The seven Blue Dog Democrats holding up health care reform legislation in the House Energy and Commerce Committee have received tens of thousands more dollars from health and insurance interests than other Democrats on the same committee, a new report finds.
An analysis of campaign finance data by the Public Campaign Action Fund finds a fairly strong correlation between private industry donations and opposition to health care reform. Lawmakers in both the House and Senate who voted against proposed legislation this congressional cycle, the report found, received roughly 65 percent more money from health and insurance interests than those who supported the bills.

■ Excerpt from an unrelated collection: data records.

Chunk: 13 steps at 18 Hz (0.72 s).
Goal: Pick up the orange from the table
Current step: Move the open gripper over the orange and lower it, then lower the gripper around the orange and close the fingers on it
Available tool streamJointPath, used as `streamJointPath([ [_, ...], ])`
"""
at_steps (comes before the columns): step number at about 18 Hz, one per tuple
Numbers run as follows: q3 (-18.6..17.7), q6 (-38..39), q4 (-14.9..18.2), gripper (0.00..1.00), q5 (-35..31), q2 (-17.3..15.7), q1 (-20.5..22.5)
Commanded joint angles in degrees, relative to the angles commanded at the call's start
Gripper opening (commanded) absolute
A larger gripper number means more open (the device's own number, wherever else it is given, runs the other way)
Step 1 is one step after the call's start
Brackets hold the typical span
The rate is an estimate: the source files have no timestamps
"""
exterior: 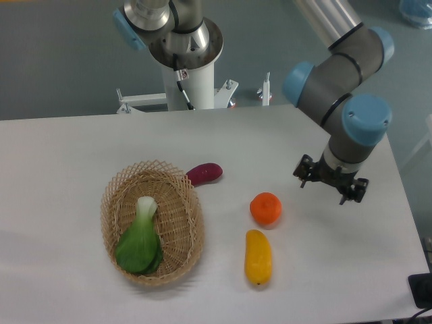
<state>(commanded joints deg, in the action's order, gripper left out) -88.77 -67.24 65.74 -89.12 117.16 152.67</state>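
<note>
Orange (266, 208): small, round, bright, slightly flattened, resting on white surface (67, 155). Claw (330, 181) at its 2 o'clock, apart, holding nothing; jaw opening cannot be told.

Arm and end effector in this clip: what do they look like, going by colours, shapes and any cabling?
The arm is built from smooth grey cylindrical segments with light-blue round caps at the joints. Its base column is white, with a thin black cable running down it. The end effector is a small black, angular unit with short dark fingers; finer detail is too small to tell. No markings are legible.
</note>
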Motion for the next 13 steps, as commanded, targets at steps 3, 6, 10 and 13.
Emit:
streamJointPath([
  [3, -1.93, 0.0, -0.09, 1.0, 0.18, -0.44, -0.7],
  [6, -2.03, 2.63, -0.17, 1.0, 0.09, 0.17, -2.46],
  [10, -2.03, 4.04, -0.17, 1.0, 0.09, 0.88, -4.39],
  [13, -2.29, 6.41, -0.35, 1.0, 0.0, 1.49, -5.54],
])
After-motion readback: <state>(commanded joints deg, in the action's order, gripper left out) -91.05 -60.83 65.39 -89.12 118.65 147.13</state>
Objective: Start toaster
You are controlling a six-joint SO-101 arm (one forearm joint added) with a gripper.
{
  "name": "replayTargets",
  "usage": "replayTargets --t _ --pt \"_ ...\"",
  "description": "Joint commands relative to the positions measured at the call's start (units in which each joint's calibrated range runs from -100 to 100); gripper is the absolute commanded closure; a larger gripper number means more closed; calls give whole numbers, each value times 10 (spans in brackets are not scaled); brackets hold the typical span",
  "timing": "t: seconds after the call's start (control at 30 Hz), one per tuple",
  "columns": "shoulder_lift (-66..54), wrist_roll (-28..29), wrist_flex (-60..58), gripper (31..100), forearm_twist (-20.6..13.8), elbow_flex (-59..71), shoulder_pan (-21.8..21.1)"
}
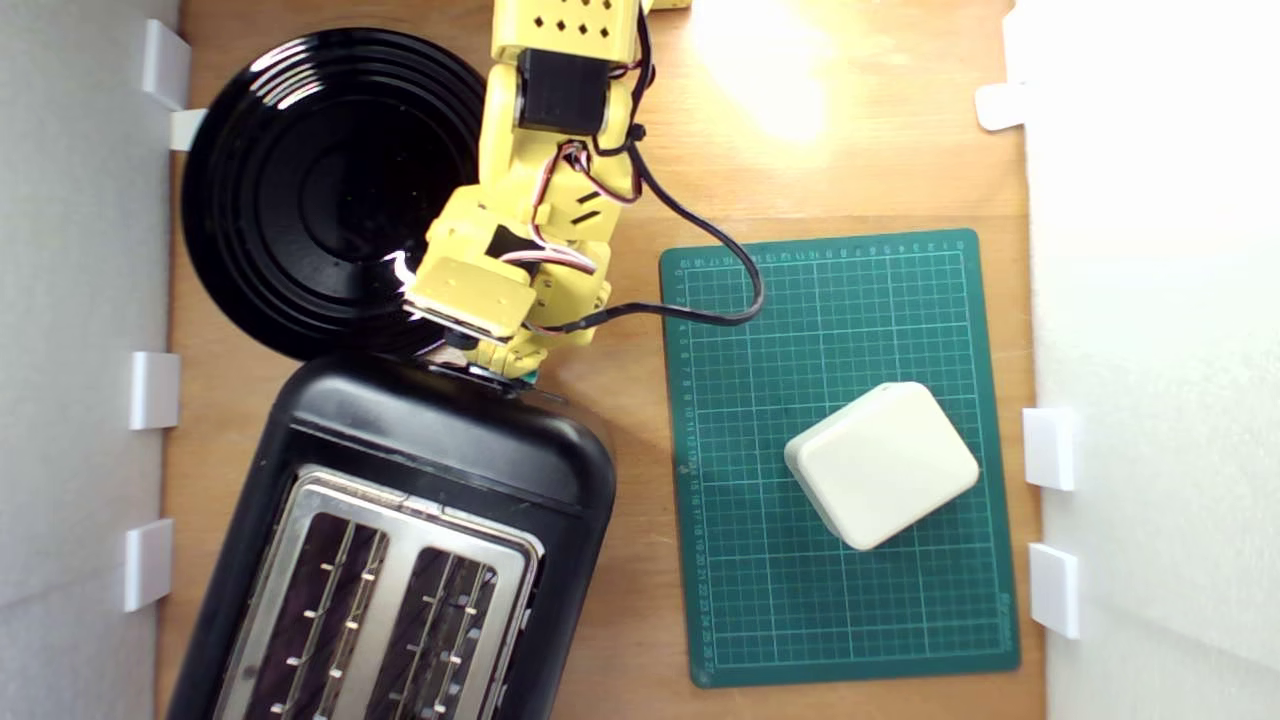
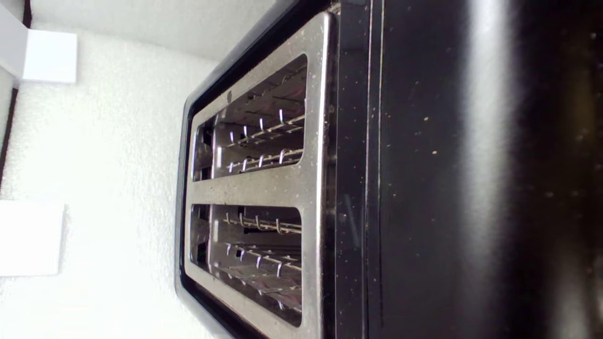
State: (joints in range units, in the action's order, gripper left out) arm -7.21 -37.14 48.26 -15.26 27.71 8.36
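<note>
While arm (image 1: 545, 190) leans over plate (image 1: 320, 190), hand (image 1: 505, 372) sits at toaster (image 1: 400, 540) end wall, by teal lever; its opening can't be told. Toaster low on exterior view's left, slots empty.

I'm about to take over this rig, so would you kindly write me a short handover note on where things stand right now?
Gripper: down at the toaster's end nearest the black plate, where a bit of teal shows; the jaws are hidden, so their state cannot be told.
Toaster: at the exterior view's lower left; both slots look empty in the wrist view.
Green cutting mat with a white box: apart, to the exterior view's right.
Done: arm brought to the lever end.
Left: confirm the lever is pressed down.
</note>
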Motion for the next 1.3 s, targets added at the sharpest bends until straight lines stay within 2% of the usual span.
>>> replayTargets --t 0.0,0.27,0.73,0.87,0.97,1.03,1.27 --pt "-16 0 24 989 23 -26 -2" --pt "-19 1 24 989 23 -62 -2" --pt "-104 10 24 989 36 -99 -7" --pt "-144 25 23 989 38 -108 -9" --pt "-190 40 23 989 41 -99 -28" --pt "-221 58 24 989 54 -96 -35" --pt "-348 128 22 989 58 -11 -79"
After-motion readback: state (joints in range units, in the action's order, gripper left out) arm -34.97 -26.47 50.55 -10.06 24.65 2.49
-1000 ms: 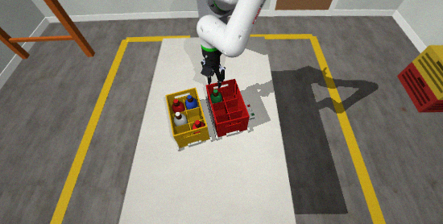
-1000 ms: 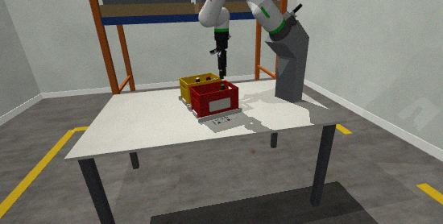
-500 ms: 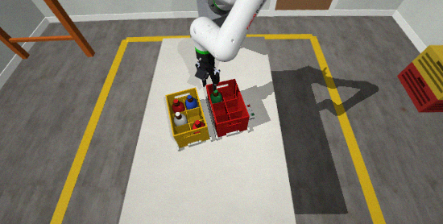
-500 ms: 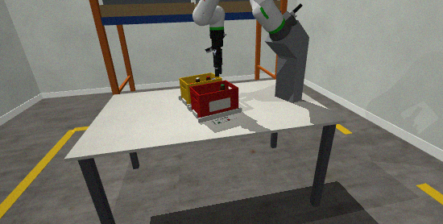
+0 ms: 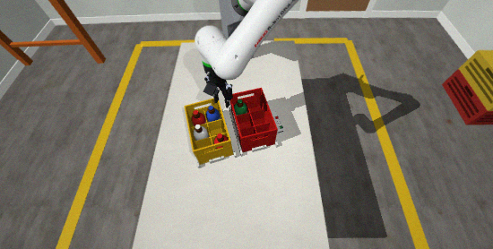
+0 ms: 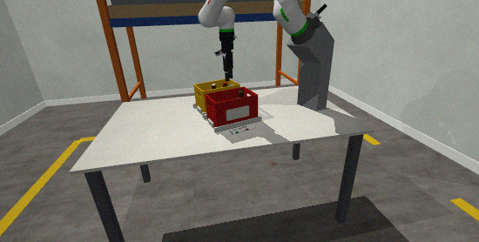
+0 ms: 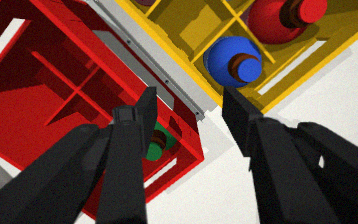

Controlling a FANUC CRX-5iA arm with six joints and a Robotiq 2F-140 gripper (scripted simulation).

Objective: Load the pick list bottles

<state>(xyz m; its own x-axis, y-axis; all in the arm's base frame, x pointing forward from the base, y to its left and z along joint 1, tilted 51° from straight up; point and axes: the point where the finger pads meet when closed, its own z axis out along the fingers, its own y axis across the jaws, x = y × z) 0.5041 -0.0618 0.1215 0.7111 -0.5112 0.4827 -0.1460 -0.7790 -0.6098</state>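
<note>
My gripper is open and empty, above the gap between the two crates at their robot-side end. The red crate holds one green-capped bottle, upright in a corner cell. The yellow crate holds a blue bottle near my right finger, a red bottle, a white bottle and another red bottle. The pick list lies beside the red crate; its lines are too small to read.
Grey rails run between the crates, which stand close together on the white table. Both crates look level. The crate walls rise around the bottles.
</note>
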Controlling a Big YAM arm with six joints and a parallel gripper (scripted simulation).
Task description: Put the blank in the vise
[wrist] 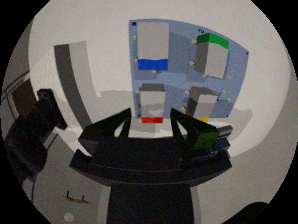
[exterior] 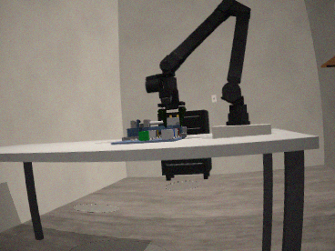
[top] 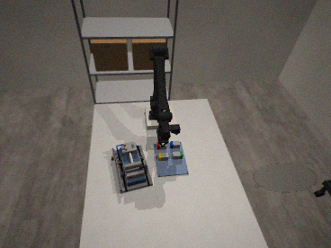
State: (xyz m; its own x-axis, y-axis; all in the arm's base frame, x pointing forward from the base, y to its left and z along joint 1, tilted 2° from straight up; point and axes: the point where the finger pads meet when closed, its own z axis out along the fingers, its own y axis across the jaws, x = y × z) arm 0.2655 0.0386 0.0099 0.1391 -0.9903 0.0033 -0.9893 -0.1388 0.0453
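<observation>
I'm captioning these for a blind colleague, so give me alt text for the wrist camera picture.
Open gripper, its two dark fingers straddling the red-ended blank on a blue plate, nothing gripped yet. Three more grey blanks sit on the plate: blue-ended, green-ended and yellow-ended. The plate lies on a white table.

Red-ended blank [wrist: 152,104], blue plate [wrist: 178,43]

4 blanks [top: 176,145] on plate [top: 177,170] beside vise [top: 131,166]
</observation>
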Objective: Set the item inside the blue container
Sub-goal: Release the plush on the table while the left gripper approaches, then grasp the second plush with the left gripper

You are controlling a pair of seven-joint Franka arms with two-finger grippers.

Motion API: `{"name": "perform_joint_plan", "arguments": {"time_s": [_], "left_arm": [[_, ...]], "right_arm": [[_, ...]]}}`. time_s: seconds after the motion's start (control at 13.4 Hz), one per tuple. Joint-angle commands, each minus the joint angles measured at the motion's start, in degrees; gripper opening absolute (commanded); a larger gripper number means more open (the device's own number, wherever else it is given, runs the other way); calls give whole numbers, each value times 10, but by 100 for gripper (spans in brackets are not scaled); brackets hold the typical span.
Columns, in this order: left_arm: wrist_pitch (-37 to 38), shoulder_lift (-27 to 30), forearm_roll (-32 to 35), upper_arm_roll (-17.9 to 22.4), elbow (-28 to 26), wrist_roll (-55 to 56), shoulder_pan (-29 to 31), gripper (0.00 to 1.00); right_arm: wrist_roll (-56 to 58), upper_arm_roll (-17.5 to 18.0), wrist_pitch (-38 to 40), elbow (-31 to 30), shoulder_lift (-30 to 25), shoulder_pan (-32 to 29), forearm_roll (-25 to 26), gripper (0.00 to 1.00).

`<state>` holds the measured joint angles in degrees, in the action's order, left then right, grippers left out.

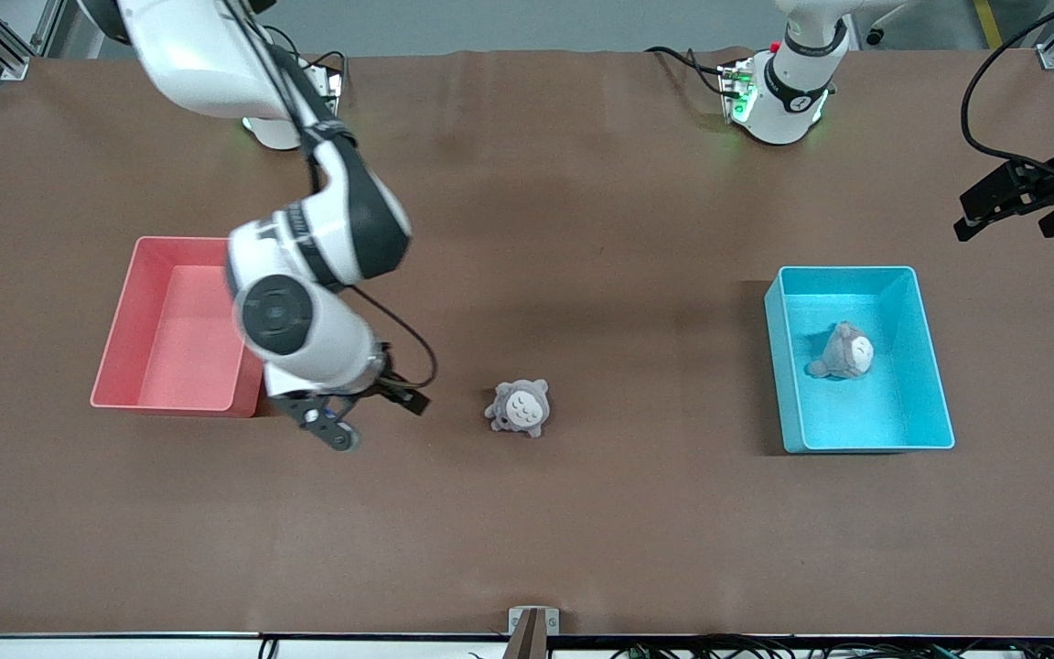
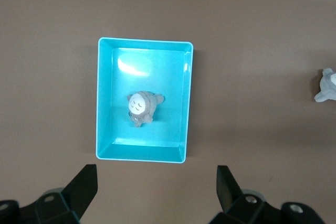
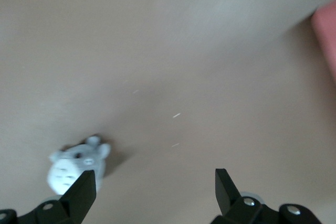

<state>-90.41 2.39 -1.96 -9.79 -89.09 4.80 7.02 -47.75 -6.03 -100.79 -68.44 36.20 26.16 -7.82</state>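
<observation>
The blue container (image 1: 893, 407) stands toward the left arm's end of the table, with a grey plush toy (image 1: 843, 351) lying in it. A second grey plush toy (image 1: 520, 408) sits on the table near the middle. My right gripper (image 1: 376, 419) hangs open and empty between that toy and the pink bin; in the right wrist view the toy (image 3: 73, 166) lies just outside one finger of the right gripper (image 3: 155, 179). My left gripper (image 1: 1016, 220) is open and empty, high over the table's end, looking down on the container (image 2: 105, 98) and the toy inside (image 2: 140, 107).
A pink bin (image 1: 170, 348) of the same size stands toward the right arm's end, partly covered by the right arm; its corner (image 3: 326, 30) shows in the right wrist view. Brown table surface lies between the two bins.
</observation>
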Motion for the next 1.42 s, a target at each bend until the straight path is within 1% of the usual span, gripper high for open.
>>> {"name": "perform_joint_plan", "arguments": {"time_s": [0.0,0.15,0.22,0.3,0.37,0.52,0.67,0.82,1.05,1.2,1.35], "left_arm": [[5,-26,-10,-38,13,13,-3,100],[5,-47,-11,-72,13,65,-4,100],[2,-67,-11,-93,15,105,-9,100],[-12,-90,-9,-115,19,151,-17,100],[-34,-121,-10,-125,22,201,-31,100],[-86,-177,-6,-128,35,295,-78,100],[-144,-231,-5,-128,51,370,-113,100],[-200,-273,-3,-124,63,428,-146,100],[-310,-330,-6,-125,64,515,-181,100],[-376,-375,-2,-121,69,571,-219,100],[-418,-410,15,-115,70,597,-254,100]], "right_arm": [[204,11,42,-42,-52,-80,8,100],[313,12,64,-59,-75,-129,56,100],[353,11,67,-79,-92,-144,74,100],[371,11,67,-96,-109,-165,86,100],[389,11,67,-114,-124,-180,91,100],[439,11,67,-133,-144,-216,95,100],[472,11,69,-138,-156,-243,95,100],[473,11,80,-138,-169,-249,108,100],[473,12,85,-135,-177,-255,109,100],[472,12,85,-132,-181,-259,108,100],[472,12,85,-130,-180,-266,101,100]]}}
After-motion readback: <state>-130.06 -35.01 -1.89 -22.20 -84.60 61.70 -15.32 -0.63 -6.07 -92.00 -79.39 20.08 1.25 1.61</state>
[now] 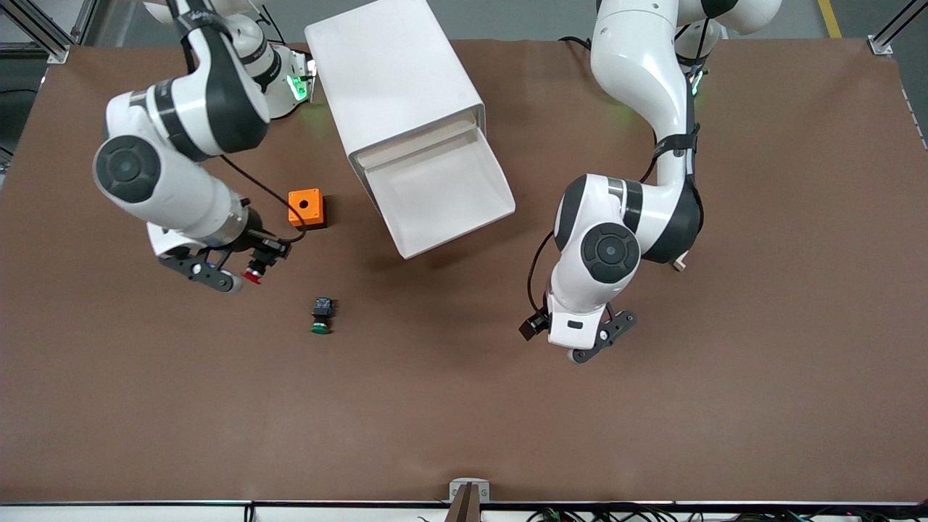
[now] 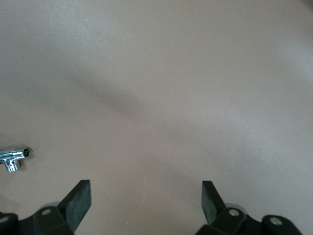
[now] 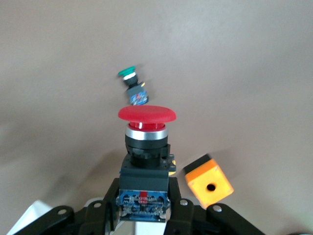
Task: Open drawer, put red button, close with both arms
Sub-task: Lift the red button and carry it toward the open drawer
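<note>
The drawer (image 1: 442,194) stands pulled out of the white cabinet (image 1: 391,72), its white tray bare. My right gripper (image 1: 254,272) is shut on the red button (image 1: 253,275) and holds it over bare table toward the right arm's end. In the right wrist view the gripper (image 3: 142,198) clamps the black-and-blue block, and the red button's cap (image 3: 146,114) points away from the wrist. My left gripper (image 1: 602,338) is open and empty over bare table toward the left arm's end. In the left wrist view the left gripper (image 2: 145,196) has only brown table between its fingers.
A green-capped switch (image 1: 321,316) lies on the table nearer to the front camera than the orange box with a hole (image 1: 305,208). Both also show in the right wrist view, the switch (image 3: 132,84) and the box (image 3: 208,186).
</note>
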Controlling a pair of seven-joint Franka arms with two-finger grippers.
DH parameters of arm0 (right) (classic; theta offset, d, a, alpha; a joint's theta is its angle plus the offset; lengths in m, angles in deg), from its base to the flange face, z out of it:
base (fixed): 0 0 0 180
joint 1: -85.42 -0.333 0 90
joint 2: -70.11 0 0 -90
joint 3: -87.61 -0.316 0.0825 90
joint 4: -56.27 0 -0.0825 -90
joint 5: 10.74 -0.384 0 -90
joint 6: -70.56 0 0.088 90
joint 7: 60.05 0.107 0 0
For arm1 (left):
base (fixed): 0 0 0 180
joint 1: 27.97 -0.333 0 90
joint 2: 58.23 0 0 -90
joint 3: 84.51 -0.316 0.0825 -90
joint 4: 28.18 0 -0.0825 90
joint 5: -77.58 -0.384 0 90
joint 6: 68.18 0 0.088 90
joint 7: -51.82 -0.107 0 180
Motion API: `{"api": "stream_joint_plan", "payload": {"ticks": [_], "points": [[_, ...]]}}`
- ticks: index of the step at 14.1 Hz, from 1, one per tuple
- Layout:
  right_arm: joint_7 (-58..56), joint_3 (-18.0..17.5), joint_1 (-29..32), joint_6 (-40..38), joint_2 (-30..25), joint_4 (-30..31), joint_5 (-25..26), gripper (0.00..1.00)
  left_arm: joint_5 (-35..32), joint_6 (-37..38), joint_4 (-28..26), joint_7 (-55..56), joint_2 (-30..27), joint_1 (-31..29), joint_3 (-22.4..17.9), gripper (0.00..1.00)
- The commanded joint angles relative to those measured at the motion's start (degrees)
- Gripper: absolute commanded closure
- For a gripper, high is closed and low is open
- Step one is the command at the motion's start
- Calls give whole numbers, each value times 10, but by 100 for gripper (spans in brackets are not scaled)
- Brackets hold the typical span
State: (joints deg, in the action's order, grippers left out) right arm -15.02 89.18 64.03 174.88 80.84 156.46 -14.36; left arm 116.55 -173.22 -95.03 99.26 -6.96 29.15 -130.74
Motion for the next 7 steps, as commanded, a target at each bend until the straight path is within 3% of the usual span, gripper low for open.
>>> {"api": "stream_joint_plan", "payload": {"ticks": [1,7], "points": [[92,6,-49,0,-16,14,-11,100,-13,-6,-9,-4,-9,5,4,1],[232,6,-120,15,-13,15,-12,100,-13,-5,-9,-4,-9,4,4,1]]}}
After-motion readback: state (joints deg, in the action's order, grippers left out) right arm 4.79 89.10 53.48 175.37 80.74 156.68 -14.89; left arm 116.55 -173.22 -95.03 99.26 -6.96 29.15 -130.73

When it came to the Blue Dogs in particular, that data showed that the seven members who sit on the Energy and Commerce Committee -- Reps. Mike Ross (Ark.), Baron Hill (Ind.), Charlie Melancon (La.), Jim Matheson (Utah), John Barrow (Ga.), Bart Gordon (Tenn.) and Zach Space (Ohio) -- have received, on average, $711,828 from the health and insurance sectors. Other Democrats on the committee, by contrast, have received an average of $628,023.
Not all the Blue Dogs partook at such high levels. Space, for instance, has raised only slightly more than $200,000 from those two sectors, according to Public Campaign Action Fund. But on the whole, these self-proclaimed fiscal conservatives have found their coffers filled by the industries over which they now have massive legislative sway. Gordon has received more than $1.4 million in donations; Matheson got slightly more than $1 million. Ross, who is leading the Blue Dog negotiations, took in more than $980,000.
In the world of campaign finance, it is almost always the case that money follows power. And on the Energy and Commerce Committee, the Blue Dogs have carved out a powerful niche for themselves through their willingness to buck the party leadership. In recent weeks, the seven members of the committee have held up the passage of health care reform legislation by demanding further negotiations and compromises on measures they say would contain costs. In short order, they have become the crucial votes for health care in the House.
Good government groups have questioned whether their demands are driven by philosophical or electoral motives.
The connections between the Blue Dogs and the health and insurance industries extend beyond campaign donations. An analysis of lobbying reports done by the Huffington Post reveals that several former staffers for these seven Energy and Commerce Committee members have also served as lobbyists for major pharmaceutical companies. For instance, after serving as Gordon's legislative director, Louis Finkel was employed by Lent, Scrivner & Roth. The firm earned $920,000 in lobbying fees from Pfizer between 2001 and 2006, with Finkel acting as a lobbyist for the client.
And since leaving Barrow's office as a legislative assistant, Carl Gist Jr., has taken a position with the firm TCH Group. In the first quarter of 2009, he lobbied on behalf of AMGEN -- another major pharmaceutical company -- charging a fee of $40,000.